■ EXERCISE
Each line below that carries the string "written" must appear in the answer.

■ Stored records
--- START ---
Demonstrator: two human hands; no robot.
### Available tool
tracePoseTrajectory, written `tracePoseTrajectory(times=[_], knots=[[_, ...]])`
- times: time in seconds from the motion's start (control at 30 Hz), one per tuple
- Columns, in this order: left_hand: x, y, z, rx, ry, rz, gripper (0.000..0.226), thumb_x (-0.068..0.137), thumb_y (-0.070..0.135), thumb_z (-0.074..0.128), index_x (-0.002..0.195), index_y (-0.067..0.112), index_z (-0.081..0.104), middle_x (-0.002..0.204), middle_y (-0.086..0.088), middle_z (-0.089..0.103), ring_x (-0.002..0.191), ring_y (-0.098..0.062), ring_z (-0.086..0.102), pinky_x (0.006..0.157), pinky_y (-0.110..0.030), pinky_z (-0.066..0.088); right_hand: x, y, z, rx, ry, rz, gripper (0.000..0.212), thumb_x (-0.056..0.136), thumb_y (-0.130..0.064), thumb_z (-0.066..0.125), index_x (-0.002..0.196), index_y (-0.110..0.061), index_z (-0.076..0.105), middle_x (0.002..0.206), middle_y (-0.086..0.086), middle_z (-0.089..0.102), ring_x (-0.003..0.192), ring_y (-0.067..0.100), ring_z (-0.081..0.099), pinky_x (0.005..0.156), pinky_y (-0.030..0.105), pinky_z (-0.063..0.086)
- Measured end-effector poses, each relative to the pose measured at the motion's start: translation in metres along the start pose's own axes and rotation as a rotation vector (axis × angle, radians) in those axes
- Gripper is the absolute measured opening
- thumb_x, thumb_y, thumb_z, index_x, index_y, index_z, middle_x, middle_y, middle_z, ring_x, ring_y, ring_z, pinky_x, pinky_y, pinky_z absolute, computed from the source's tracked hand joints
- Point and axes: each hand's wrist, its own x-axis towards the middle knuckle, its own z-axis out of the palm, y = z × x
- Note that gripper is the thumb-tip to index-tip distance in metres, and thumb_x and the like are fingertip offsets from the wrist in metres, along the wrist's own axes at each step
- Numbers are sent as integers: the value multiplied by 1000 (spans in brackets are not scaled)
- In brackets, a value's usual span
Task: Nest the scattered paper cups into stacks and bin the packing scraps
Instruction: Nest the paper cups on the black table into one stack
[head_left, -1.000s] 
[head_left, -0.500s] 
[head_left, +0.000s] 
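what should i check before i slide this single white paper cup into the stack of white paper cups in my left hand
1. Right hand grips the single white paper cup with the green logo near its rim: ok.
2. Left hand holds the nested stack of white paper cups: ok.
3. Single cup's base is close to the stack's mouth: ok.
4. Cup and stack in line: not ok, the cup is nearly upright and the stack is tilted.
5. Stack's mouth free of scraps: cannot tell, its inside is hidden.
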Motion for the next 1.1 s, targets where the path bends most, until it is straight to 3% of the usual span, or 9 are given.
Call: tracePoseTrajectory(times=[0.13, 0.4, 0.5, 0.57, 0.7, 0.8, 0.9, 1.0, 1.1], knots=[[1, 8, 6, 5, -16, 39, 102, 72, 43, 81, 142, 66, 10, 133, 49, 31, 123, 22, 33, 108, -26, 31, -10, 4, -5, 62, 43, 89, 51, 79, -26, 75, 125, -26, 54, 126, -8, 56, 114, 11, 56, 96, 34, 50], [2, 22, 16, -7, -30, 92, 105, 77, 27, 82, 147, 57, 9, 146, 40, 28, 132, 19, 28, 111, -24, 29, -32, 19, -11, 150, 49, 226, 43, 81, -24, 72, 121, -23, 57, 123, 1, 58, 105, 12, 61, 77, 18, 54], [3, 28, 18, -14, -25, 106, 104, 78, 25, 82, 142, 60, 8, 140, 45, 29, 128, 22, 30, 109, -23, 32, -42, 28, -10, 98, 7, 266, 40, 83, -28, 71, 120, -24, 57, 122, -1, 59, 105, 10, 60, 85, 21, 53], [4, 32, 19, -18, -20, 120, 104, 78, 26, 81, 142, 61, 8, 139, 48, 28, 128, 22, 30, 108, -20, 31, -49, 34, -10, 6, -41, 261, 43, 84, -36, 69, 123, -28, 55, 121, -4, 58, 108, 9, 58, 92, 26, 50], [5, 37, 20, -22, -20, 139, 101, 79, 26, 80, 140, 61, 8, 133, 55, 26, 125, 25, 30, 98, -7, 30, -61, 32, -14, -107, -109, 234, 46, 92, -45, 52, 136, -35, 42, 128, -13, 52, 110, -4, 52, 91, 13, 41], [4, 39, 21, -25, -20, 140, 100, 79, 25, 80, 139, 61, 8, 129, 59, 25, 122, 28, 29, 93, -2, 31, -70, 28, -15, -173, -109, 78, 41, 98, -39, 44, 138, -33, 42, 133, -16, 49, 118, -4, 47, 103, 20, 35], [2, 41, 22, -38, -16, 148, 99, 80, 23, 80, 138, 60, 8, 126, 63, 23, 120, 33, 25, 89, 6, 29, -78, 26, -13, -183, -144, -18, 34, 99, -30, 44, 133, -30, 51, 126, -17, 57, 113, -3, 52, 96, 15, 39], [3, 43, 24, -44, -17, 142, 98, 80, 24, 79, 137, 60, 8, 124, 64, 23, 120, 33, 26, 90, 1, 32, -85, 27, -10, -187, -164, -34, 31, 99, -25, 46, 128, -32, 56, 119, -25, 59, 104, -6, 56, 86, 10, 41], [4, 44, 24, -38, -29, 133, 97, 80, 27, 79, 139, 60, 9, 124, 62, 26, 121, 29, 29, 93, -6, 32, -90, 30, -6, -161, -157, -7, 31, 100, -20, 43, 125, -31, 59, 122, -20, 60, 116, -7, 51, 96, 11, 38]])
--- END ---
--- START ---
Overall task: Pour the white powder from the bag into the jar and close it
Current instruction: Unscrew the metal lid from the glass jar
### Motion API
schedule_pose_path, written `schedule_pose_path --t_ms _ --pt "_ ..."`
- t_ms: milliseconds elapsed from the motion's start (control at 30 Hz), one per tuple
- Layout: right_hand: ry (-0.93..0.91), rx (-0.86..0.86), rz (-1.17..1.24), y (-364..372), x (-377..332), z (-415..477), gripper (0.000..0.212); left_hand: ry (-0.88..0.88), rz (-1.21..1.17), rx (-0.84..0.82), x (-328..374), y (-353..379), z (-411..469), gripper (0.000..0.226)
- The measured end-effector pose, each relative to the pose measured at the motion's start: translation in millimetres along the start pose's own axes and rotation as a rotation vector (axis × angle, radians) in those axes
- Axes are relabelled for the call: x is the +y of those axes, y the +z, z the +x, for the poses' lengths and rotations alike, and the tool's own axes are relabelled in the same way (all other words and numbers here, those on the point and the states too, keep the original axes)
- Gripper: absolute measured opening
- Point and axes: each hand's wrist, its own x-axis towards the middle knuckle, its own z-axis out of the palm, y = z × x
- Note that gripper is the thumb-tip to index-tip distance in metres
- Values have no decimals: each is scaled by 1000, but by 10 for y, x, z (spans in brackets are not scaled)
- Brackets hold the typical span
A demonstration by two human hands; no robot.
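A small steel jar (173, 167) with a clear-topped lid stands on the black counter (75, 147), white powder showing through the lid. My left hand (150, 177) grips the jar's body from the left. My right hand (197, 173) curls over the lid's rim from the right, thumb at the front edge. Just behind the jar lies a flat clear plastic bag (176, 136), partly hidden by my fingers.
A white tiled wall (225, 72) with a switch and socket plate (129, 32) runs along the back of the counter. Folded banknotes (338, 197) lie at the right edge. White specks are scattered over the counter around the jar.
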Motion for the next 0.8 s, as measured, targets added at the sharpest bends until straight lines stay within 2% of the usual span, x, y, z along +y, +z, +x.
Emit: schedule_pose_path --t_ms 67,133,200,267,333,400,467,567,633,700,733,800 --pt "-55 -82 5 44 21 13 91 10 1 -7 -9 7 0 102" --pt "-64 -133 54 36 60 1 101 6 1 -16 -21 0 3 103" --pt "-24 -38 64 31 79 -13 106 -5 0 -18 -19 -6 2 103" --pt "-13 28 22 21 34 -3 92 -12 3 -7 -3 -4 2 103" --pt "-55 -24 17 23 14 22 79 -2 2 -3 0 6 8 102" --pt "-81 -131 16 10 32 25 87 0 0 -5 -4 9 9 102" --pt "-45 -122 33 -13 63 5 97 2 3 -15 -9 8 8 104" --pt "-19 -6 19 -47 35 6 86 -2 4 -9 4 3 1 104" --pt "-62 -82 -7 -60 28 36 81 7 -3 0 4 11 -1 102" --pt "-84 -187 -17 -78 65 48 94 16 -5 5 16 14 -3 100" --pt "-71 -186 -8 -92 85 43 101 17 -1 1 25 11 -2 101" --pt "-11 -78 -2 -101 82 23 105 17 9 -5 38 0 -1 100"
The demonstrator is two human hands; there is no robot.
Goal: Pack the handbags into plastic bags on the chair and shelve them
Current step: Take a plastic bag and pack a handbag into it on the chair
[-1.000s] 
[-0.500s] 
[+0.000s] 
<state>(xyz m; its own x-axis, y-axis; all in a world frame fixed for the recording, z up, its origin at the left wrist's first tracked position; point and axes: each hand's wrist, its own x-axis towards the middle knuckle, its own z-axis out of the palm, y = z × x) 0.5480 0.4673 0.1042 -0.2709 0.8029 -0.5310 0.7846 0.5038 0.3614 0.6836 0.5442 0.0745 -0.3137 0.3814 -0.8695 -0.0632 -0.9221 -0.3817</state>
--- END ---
■ EXPECTED ANSWER
tracePoseTrajectory, written `tracePoseTrajectory(times=[_], knots=[[_, ...]])`
schedule_pose_path, written `schedule_pose_path --t_ms _ --pt "_ ..."`

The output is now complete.